Cornelia De Lange Syndrome (CdLS) is a genetic condition which affects around 1 in every 10,000 live births. Individuals affected have the condition when born, but sometimes it is not diagnosed until later. This is because there is a wide variety of physical, cognitive and medical symptoms, and the effects can range from mild to severe, making diagnosis difficult. CdLS is also sometimes known as Brachman De Lange Syndrome, Bushy Syndrome, or Amsterdam Dwarfism.
Although CdLS has a genetic cause, it is not passed on by the parents, and siblings are unlikely to be affected, although occasionally more than one child in a family is diagnosed. It affects boys and girls equally, and can occur in any ethnic background or race.
Cornelia De Lange Syndrome was first noted in 1916, but was identified as a syndrome by the Dutch paediatrician Cornelia De Lange in 1933, which is why it is named after her. It is referred to as a syndrome because there is a range of features and characteristics associated with it; individuals with CdLS may have only a few or all of the symptoms.
There are are many features and characteristics associated with CdLS. The most common are:
CdLS is caused by a genetic mutation on the 5th chromosome, which occurs at a critical stage in early foetal development. So far, three genes have been shown to be involved, although others may yet prove to be affected as well.
There are four SMC genes, which are essential in ensuring correct chromosomal development in the early stages of pregnancy. Defects in two of these (SMC1A and SMC3), can affect CdLS.
In 2004, Researchers in Newcastle on Tyne and at the Children's Hospital of Philadelphia discovered that a mutation on a NIPBL gene led to Cornelia De Lange Syndrome. The NIPBL gene produces delangin, which is important to the correct holding together of chromosomes during foetal development, ensuring chromosomes reach the right density, and affects the way DNA identifies and repairs damage. Over 50% of those diagnosed have a mutation on this NIPBL gene, whilst the incidence on the SMC genes is much lower.
Because of the wide variety of characteristics and features, CdLS is usually clinically diagnosed by specialists. This will involve taking a medical history, carrying out a medical examination and arranging genetic testing (especially for mutations in the NIPBL gene). Although genetic mutations are identified in around 60% of cases, sometimes tests do not show them. However, this is believed to be because there are other genes involved in CdLS which have not yet been isolated, so once these have been identified and confirmed, genetic testing can include them.
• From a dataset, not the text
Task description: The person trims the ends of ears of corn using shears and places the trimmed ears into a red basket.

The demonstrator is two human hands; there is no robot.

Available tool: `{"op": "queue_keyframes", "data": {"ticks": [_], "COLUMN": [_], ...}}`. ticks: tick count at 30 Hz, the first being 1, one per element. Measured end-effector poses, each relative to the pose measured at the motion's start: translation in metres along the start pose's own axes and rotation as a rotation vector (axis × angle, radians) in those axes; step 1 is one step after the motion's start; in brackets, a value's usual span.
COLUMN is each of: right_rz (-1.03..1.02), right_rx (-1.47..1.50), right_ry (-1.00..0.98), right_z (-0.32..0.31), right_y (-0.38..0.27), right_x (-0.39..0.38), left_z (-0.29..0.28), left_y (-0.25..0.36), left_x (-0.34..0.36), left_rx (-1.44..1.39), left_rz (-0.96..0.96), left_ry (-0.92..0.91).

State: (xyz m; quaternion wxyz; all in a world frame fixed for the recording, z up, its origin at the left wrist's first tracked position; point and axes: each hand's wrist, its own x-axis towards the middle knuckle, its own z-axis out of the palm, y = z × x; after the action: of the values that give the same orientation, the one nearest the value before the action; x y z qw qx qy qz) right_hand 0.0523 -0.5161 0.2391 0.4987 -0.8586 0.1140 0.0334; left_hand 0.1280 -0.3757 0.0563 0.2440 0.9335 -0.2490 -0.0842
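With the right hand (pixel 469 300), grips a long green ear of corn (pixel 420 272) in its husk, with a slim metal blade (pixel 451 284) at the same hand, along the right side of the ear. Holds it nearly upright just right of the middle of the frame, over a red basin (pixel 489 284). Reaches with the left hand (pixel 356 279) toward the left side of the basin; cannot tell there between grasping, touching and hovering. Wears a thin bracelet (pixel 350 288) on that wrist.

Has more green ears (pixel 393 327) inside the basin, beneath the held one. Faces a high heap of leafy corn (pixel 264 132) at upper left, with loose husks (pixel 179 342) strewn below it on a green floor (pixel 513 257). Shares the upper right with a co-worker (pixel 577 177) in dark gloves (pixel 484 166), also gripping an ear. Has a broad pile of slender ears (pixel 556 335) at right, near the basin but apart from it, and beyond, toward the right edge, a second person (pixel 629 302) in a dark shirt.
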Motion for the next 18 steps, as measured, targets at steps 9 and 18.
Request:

Pre-natal diagnosis of CdLS is difficult, because of the range of factors involved. If a child is born with CdLS, it is recommended to the parents that a high definition ultra-sound scan is carried out during the 18th week of any subsequent pregnancy. This can focus on observable features such as limb abnormalities and heart defects, but cannot provide a definitive pre-natal diagnosis.
The CdLS Foundation of UK and Ireland is a voluntary organisation which is part of a network of similar organisations around the world. It plays a vital role in supporting parents, advocating research, and raising awareness amongst health professionals to encourage early diagnosis.
The CdLS Foundation has a vast range of resources to support families. There is a helpline staffed by volunteers, and it has produced booklets and information packs giving important information for families and health professionals. The quarterly newsletter discusses relevant issues, and contains updates about the latest research. Family meetings are held every six months, to allow families affected to meet together and share experiences, and is held in different locations to enable maximum attendance. Major conferences are also arranged, including international attendance, and there are also 'mini conferences' at other times.
The CdLS Foundation has established its own Scientific Advisory Council (SAC), which exists to allow professionals to share information, liaise with each other (for example, by attending international conferences), and to give families access to accurate scientific information about CdLS.
The CdLS Foundation also support medical research in the bid to improve the diagnosis and treatment of individuals with CdLS, and to look for a cure. However, as the organisation is reliant on voluntary donations, funds are limited.
Naturally, a diagnosis of CdLS has a significant impact on families, and the variety of features and characteristics mean that each person must be supported and treated individually. However, research is continuing, and organisations such as the CdLS Foundation can offer help and support both to those directly affected, and to health professionals working in this field.